Il caso Peng Shuai e l’impotenza dell’Occidente
Peng Shuai è una tennista cinese di 35 anni, è stata numero uno del mondo in doppio. Zhang Gaoli ha 75 anni, è stato vice-primo ministro della Repubblica Popolare Cinese fino al 2018 e, soprattutto, è tuttora un membro del Comitato permanente dell’ufficio politico del Partito Comunista Cinese. I sette membri che lo compongono sono inattaccabili, in quanto rappresentano l’elìte e la leadership del Partito.
Peng Shuai, lo scorso 2 novembre, ha pubblicato su Weibo – il social media più diffuso in Cina – un lungo messaggio in cui accusava Gaoli di molestie sessuali, risalenti a più di dieci anni prima. I due avrebbero poi continuato una relazione extraconiugale consenziente negli anni a venire, ma sono numerose le zone d’ombra in merito. Ciò che invece è avvenuto alla luce del sole e si può riportare con certezza è che il messaggio è stato cancellato dalla piattaforma dopo 20 minuti, l’account di Peng Shuai è stato disabilitato e di lei non si sono avute notizie per diverse settimane. Ogni post sulla vicenda viene automaticamente censurato.

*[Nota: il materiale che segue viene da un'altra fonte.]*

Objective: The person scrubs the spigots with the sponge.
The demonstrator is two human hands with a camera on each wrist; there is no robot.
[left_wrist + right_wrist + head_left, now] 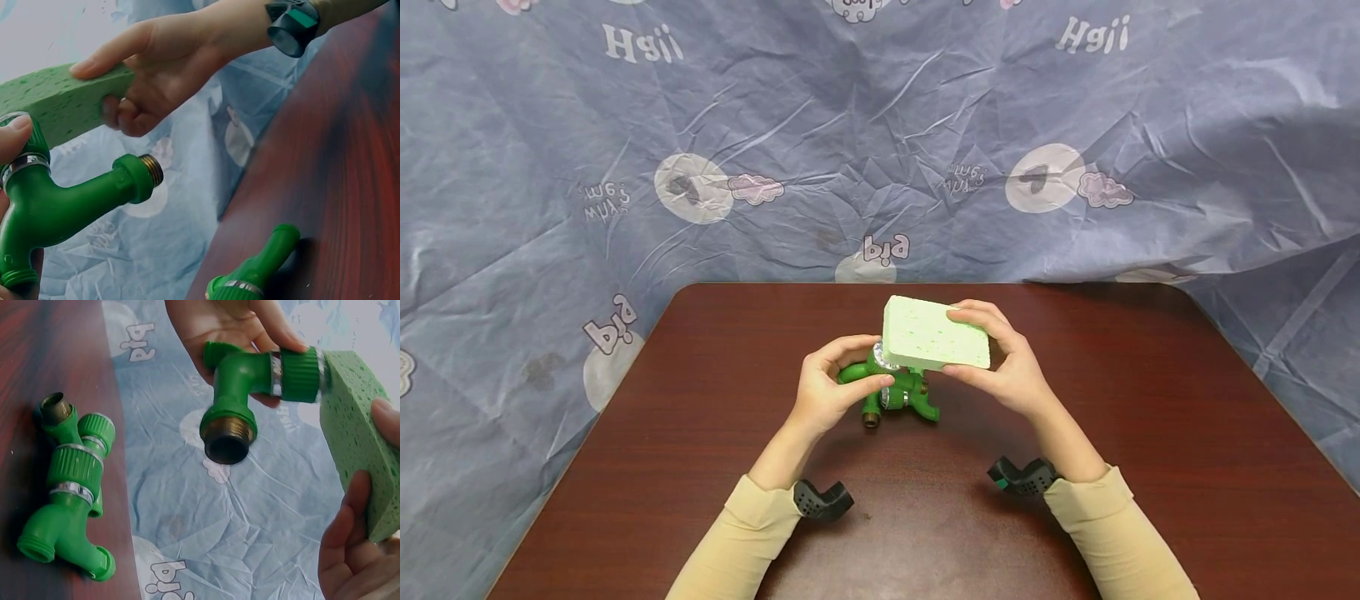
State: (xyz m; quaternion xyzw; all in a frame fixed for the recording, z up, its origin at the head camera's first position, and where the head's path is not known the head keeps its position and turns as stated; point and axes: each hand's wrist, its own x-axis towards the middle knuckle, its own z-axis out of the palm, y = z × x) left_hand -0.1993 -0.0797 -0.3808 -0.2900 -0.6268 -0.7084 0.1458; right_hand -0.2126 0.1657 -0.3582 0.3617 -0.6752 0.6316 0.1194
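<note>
My left hand [827, 387] holds a green plastic tap [244, 378] above the table, fingers and thumb around its ribbed knob [300, 375]. The tap has a silver ring and a brass threaded inlet [152, 170]. My right hand [1011, 367] pinches a light green, pitted sponge [932, 335] by its right end, thumb on one side and fingers on the other. One broad face of the sponge lies against the end of the knob in the right wrist view. Below, more green taps [76, 465] lie close together on the tabletop, partly overlapping.
The dark red-brown table [737, 333] extends to a blue-grey printed cloth [850, 125] hung behind it. Black wrist cameras [823, 500] sit on both forearms, beside the cream sleeves [737, 533].
</note>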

L’inclemente macchina di censura e repressione cinese si è attivata, ma stavolta ha dovuto fare i conti con un’esposizione mediatica inaspetatta e inaudita. Gli screenshot del messaggio sono circolati in rete e, soprattutto Occidente, la notizia è balzata agli onori di cronaca. L’hashtag #MeToo ha contribuito molto alla diffusione della vicenda. La Cina ha provato a eludere la questione pubblicando video fuorvianti e una mail (palesemente fasulla) in cui Peng Shuai dichiarava di essere al sicuro e non menzionava in alcun modo le accuse da lei mosse. Il presidente della Women Tennis Association, Steve Simon, ha preso una netta posizione sulla questione, minacciando una radicale rottura dei rapporti commerciali con la Cina per quanto riguarda il tennis femminile professionistico. Il presidente americano Joe Biden avrebbe persino ipotizzato un parziale boicottaggio delle Olimpiadi di Tokyo da parte degli Stati Uniti. Il 21 novembre c’è stata una videochiamata di trenta minuti tra Peng Shuai e il presidente del Comitato Olimpico Internazionale, Thomas Bach, in cui la campionessa cinese si è mostrata serena e ha ringraziato per l’attenzione mostrata al suo stato di salute. Si troverebbe a casa sua a riposare. La videocall ha continuato ad alimentare molti dubbi, poiché non è stata fatta menzione delle accuse di violenze mosse dalla stessa Peng Shuai e perché la tennista continua a non essere reperibile. Qualcuno ha ipotizzato addirittura un coinvolgimento del Comitato Olimpico nel teatrino messo in piedi dal Partito Comunista cinese; congettura che potrebbe non essere poi così dissennata, visto che Zhang Gaoli è stato il principale promotore degli imminenti Giochi Olimpici invernali.
Ciò che deve interessare maggiormente di questa storia, oltre ovviamente all’auspicio che Peng Shuai sia effettivamente al sicuro, è la palese sudditanza dell’Occidente nei confronti della Cina. Tra le istituzioni solo il presidente della WTA ci ha messo la faccia, mettendo sul piatto interessi economici vitali per la propria associazione. La questione resta irrisolta e nemmeno un superficiale giustizialismo occidentalocentrico può essere la soluzione. Come richiesto da Steve Simon, tuttavia, è necessaria un’indagine trasparente capace di fare chiarezza. Gli interessi economici devono passare in secondo piano. Per l’Occidente poteva essere un’occasione di mostrare le spalle larghe e, possibilmente, velocizzare la creazione di uno Stato di diritto che sia degno di questo nome anche in Cina. Ma per ora se la sta facendo sfuggire.